Trial for Murder

Asenath Nicholson
Chapter VII (14) | Start of Chapter

March 14th.—Criminal cases were going forward now in court, and the attorneys, Dublin-like, had come prepared with wigs and gowns, for the first time, a practice heretofore not in vogue in Connaught. The ladies in Castlebar were curious to behold this novel sight, but custom had prohibited them hitherto from appearing in these places. Two prisoners were to be tried for murder; and wishing to know how Ireland, which has been somewhat celebrated for trials of this kind, managed such cases, in company with a young lady of the family, I went; we found a favorable position in the gallery, where we could see the court and prisoners.

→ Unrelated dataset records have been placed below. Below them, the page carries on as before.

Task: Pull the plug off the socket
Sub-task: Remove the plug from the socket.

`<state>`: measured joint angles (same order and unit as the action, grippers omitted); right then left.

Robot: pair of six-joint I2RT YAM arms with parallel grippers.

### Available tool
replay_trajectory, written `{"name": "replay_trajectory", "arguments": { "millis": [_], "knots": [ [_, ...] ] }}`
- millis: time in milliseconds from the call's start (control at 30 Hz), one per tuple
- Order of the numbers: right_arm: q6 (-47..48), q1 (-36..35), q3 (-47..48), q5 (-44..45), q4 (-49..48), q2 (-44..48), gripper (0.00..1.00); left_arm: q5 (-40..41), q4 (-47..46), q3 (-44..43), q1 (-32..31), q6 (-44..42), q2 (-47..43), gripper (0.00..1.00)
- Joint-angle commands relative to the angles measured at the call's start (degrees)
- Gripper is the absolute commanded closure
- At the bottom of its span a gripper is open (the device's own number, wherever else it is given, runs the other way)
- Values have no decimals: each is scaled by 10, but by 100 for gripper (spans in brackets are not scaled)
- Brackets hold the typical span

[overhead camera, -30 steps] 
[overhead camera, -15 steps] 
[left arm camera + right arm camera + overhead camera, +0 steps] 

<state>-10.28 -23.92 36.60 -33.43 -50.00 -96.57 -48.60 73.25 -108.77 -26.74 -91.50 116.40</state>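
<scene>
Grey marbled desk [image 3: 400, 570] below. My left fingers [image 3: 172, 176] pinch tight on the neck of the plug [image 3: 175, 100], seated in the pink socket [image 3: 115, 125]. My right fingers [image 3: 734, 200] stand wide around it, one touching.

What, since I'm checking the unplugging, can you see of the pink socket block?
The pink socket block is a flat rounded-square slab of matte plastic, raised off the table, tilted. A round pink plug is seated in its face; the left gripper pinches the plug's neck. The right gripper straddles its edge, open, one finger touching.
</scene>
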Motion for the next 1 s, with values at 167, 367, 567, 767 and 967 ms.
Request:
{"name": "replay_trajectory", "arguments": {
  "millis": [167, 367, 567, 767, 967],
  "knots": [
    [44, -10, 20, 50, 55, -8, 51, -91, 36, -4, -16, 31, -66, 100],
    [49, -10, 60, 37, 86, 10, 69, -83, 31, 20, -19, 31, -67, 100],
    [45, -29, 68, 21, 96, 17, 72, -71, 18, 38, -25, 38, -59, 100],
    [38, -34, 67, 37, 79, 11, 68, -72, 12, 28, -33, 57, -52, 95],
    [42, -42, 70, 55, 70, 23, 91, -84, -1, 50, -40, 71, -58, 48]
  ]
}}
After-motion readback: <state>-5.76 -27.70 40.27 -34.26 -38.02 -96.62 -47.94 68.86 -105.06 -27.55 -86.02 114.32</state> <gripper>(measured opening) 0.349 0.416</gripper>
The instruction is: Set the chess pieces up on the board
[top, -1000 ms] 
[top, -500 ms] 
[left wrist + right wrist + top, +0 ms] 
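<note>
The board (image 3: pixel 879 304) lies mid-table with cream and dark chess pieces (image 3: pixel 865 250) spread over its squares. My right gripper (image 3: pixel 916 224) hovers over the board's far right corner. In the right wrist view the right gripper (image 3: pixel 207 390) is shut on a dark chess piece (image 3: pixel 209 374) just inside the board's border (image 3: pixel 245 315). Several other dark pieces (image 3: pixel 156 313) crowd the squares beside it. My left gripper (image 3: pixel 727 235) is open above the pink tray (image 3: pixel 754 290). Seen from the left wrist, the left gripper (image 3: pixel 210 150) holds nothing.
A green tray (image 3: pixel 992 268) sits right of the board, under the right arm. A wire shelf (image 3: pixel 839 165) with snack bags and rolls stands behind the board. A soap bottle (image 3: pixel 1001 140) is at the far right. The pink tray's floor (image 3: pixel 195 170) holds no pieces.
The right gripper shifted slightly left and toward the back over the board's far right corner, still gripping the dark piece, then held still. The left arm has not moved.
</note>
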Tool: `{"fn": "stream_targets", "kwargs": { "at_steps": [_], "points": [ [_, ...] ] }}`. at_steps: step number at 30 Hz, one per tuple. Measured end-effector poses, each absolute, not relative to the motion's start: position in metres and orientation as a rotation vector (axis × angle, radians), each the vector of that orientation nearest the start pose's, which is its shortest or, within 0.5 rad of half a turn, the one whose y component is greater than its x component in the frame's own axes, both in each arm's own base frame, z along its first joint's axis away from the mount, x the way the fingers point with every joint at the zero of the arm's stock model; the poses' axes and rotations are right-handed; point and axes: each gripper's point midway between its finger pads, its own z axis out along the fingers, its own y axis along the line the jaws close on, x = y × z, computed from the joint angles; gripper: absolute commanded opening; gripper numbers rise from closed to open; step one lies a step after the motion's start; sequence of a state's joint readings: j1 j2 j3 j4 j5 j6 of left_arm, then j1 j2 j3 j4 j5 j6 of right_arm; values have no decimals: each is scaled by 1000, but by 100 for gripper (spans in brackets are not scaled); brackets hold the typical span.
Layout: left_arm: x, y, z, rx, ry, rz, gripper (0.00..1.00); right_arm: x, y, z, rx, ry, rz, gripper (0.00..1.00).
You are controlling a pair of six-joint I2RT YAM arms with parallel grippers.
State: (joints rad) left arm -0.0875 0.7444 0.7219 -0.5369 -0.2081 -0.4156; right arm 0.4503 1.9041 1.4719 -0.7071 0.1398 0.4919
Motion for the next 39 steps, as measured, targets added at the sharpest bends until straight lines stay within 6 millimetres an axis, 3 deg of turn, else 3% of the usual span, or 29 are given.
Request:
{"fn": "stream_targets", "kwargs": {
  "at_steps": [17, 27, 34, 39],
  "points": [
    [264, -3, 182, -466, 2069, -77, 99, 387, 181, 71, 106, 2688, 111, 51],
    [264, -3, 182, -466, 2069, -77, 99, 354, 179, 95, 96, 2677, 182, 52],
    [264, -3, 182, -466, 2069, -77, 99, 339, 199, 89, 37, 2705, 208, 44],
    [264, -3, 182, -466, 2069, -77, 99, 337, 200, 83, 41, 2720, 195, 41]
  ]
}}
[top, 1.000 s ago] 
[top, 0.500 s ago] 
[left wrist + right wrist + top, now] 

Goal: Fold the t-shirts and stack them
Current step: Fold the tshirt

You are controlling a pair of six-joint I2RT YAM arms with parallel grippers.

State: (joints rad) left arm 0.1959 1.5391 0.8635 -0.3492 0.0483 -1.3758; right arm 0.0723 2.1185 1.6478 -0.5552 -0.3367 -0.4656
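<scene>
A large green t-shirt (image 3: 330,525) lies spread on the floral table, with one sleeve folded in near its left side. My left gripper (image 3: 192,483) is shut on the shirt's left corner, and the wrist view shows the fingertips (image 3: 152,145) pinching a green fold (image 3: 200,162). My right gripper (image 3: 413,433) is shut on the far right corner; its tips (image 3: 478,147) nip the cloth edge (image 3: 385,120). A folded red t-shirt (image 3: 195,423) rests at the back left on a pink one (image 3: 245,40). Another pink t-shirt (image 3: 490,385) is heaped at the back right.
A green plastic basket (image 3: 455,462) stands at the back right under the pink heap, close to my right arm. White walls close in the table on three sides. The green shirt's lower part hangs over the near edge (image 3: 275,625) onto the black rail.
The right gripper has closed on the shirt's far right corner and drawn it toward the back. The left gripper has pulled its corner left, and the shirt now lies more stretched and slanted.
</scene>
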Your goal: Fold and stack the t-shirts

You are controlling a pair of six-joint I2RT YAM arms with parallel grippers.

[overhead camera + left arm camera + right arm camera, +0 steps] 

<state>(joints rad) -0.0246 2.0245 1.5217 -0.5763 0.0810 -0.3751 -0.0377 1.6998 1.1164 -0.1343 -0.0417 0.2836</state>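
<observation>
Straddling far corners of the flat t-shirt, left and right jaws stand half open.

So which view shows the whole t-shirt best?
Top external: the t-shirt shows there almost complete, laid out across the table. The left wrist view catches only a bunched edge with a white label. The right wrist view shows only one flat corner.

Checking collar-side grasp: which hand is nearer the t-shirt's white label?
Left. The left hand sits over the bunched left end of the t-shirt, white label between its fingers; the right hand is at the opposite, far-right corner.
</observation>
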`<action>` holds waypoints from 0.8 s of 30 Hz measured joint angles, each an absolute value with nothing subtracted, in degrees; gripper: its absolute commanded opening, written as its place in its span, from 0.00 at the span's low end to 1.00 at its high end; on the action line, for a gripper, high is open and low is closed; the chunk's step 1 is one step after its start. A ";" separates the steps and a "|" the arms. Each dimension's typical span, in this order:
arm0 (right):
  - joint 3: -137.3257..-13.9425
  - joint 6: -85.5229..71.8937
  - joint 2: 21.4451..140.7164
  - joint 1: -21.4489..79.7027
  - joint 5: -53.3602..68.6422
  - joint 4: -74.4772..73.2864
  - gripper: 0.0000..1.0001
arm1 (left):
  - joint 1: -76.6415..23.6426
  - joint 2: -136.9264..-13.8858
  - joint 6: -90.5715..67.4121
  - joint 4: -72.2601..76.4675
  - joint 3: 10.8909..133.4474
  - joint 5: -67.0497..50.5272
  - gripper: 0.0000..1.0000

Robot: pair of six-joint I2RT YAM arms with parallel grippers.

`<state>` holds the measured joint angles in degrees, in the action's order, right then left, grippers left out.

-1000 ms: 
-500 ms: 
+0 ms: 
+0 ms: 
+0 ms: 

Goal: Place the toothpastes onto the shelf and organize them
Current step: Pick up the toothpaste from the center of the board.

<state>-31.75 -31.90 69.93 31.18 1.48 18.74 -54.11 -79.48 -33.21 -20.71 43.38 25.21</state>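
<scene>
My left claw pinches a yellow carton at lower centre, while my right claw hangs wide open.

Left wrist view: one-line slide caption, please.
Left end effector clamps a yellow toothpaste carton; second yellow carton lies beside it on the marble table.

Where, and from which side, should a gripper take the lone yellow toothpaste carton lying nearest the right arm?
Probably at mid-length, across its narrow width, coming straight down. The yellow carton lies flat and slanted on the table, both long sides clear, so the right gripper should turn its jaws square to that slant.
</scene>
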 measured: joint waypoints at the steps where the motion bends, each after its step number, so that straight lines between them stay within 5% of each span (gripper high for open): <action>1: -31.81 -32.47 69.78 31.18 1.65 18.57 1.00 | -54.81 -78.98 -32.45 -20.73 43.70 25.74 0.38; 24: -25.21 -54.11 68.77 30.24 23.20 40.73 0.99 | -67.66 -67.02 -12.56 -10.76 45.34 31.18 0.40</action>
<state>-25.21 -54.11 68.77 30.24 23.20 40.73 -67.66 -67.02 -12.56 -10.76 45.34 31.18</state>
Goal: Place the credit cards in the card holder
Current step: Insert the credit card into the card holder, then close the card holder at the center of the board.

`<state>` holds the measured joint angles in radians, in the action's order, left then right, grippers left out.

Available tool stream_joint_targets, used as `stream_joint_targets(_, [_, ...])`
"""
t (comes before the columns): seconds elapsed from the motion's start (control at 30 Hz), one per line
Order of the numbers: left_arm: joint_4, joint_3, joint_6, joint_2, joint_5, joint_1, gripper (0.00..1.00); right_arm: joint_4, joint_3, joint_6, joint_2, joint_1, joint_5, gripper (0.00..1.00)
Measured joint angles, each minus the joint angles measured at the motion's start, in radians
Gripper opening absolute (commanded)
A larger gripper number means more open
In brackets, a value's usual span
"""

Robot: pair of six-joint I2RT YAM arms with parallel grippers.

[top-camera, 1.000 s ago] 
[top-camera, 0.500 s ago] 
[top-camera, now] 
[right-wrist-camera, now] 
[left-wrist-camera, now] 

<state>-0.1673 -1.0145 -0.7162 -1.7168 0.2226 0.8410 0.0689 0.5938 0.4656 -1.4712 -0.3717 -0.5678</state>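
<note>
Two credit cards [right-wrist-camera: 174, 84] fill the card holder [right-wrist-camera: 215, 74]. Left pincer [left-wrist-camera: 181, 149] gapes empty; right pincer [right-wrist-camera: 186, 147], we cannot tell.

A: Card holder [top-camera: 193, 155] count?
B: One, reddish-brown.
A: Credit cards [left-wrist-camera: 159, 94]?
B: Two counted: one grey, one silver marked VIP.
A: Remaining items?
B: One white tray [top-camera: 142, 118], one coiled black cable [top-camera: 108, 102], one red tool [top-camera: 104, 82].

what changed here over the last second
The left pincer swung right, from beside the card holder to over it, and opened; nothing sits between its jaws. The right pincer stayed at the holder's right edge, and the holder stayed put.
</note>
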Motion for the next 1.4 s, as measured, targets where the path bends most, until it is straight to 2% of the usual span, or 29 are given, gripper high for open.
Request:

The case was this:—A publican had become offended with a neighbor, and determined to be revenged, by giving him a good beating. Not wishing to do it himself, he called in two men, gave them an abundance of whisky, and for a few shillings they agreed to do it well. The man was waylaid at nightfall, and the beating went on; many joined in the affray, some to rescue, and some to assist. The man was killed. The evidence went to prove that one of the two gave a heavier blow, and he must have finished the work, consequently he was guilty. The attorney, Bourke, made a most able defence, and though a Roman Catholic, he dwelt most solemnly on the last grand Assize, when that court, as well as the prisoners at the bar, must be judged by an impartial Judge, and condemned or acquitted, as their real state should be found. The judge was celebrated for clemency, and gave a plain impressive charge, that if the least doubt remained on their minds, they must lean to the side of mercy.